Sound Data

DirectSound and DirectSoundCapture work with waveform audio data, which consists of digital samples of the sound at a fixed frequency. The particular format of a sound can be described by a WAVEFORMATEX structure. This structure is documented in the Multimedia Structures section of the Platform SDK documentation, but is briefly described here for convenience:

typedef struct { 
    WORD  wFormatTag; 
    WORD  nChannels; 
    DWORD nSamplesPerSec; 
    DWORD nAvgBytesPerSec; 
    WORD  nBlockAlign; 
    WORD  wBitsPerSample; 
    WORD  cbSize; 
} WAVEFORMATEX; 
 

The wFormatTag member contains a unique identifier assigned by Microsoft Corporation. A complete list can be found in the Mmreg.h header file. The only tag valid with DirectSound is WAVE_FORMAT_PCM. This tag indicates Pulse Code Modulation (PCM), an uncompressed format in which each samples represents the amplitude of the signal at the time of sampling. DirectSoundCapture can capture data in other formats by using the Audio Compression Manager.

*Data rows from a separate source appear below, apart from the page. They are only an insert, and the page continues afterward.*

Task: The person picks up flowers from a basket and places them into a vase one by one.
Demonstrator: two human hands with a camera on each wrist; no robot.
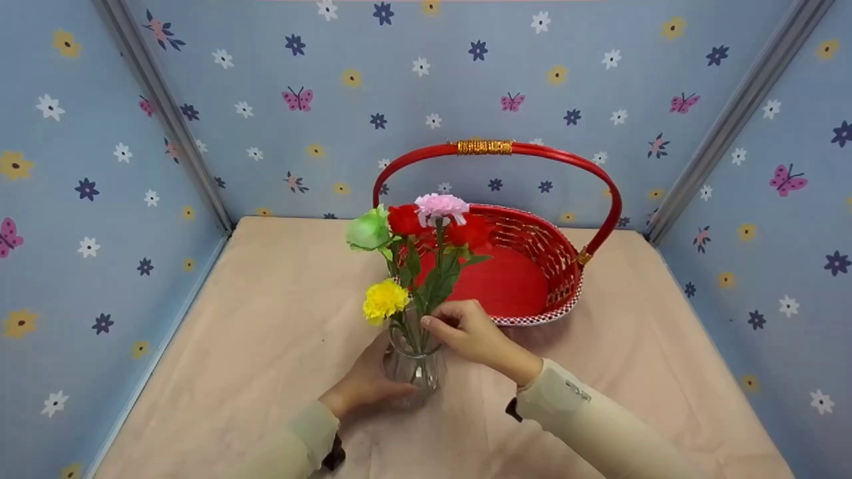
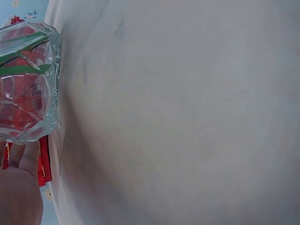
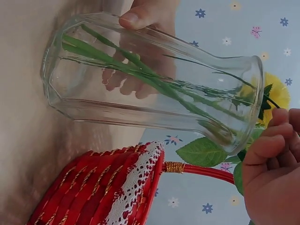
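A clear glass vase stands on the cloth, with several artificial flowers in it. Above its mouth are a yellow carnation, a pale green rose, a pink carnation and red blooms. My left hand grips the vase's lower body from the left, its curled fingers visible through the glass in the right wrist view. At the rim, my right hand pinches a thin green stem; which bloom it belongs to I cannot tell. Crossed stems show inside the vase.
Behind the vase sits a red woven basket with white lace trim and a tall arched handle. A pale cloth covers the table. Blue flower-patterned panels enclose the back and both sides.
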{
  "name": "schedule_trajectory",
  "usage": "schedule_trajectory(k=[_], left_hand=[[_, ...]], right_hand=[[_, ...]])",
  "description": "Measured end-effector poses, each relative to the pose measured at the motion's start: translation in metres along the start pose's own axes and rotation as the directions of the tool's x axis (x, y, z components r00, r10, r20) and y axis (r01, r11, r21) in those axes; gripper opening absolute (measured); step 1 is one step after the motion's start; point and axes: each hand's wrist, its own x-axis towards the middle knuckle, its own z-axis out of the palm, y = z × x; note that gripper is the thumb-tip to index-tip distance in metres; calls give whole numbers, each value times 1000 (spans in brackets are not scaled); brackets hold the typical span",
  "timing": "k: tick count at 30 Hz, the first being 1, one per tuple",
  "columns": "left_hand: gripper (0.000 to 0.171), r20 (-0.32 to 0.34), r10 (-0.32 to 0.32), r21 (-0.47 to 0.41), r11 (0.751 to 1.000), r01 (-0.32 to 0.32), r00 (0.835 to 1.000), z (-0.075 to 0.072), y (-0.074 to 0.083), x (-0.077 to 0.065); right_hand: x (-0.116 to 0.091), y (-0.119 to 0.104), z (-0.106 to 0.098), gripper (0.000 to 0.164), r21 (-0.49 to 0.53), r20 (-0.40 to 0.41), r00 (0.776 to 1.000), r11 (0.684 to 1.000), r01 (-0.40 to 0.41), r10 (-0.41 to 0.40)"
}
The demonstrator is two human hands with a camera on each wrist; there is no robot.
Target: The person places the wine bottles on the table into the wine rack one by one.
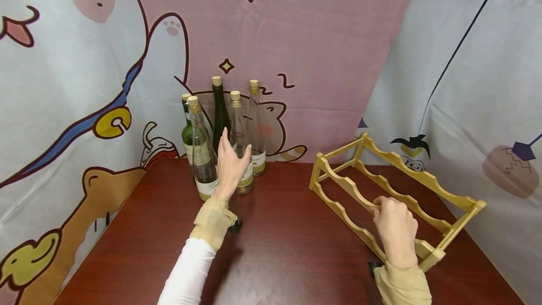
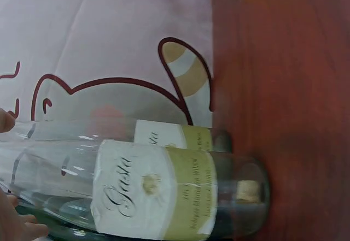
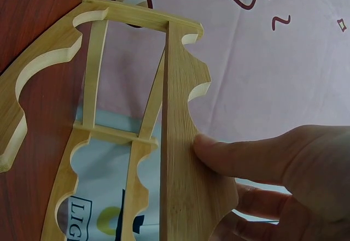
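My left hand [image 1: 231, 169] reaches up to the clear corked bottle [image 1: 245, 174], its fingers straight and the thumb spread away. In the left wrist view that bottle's white and yellow-green label [image 2: 136, 189] faces me; fingertips [image 2: 22, 227] and thumb show on either side of the glass, not curled round it. With my right hand [image 1: 394, 227] I grip the upper front rail of a pale wooden wine rack [image 1: 347, 185]. The right wrist view shows my thumb [image 3: 235, 153] on one face of the wavy rail [image 3: 183, 142] and fingers behind it.
Around the left hand stand another clear bottle [image 1: 205, 168], a dark green bottle [image 1: 219, 112], a green bottle [image 1: 187, 133] and a clear one [image 1: 258, 161] behind. All are upright and corked. A printed cloth [image 1: 322, 51] hangs at the back edge of the brown table [image 1: 288, 239].
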Motion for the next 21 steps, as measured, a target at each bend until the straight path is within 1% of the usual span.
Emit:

For information on using non-PCM data with DirectSound, see Compressed Wave Formats.

The nChannels member describes the number of channels, usually either one (mono) or two (stereo). For stereo data, the samples are interleaved. The nSamplesPerSec member describes the sampling rate, or frequency, in hertz. Typical values are 11,025, 22,050, and 44,100.

The wBitsPerSample member gives the size of each sample, generally 8 or 16 bits. The value in nBlockAlign is the number of bytes required for each complete sample, and for PCM formats is equal to (wBitsPerSample * nChannels / 8). The value in nAvgBytesPerSec is the product of nBlockAlign and nSamplesPerSec.

Finally, cbSize gives the size of any extra fields required to describe a specialized wave format. This member is always zero for PCM formats.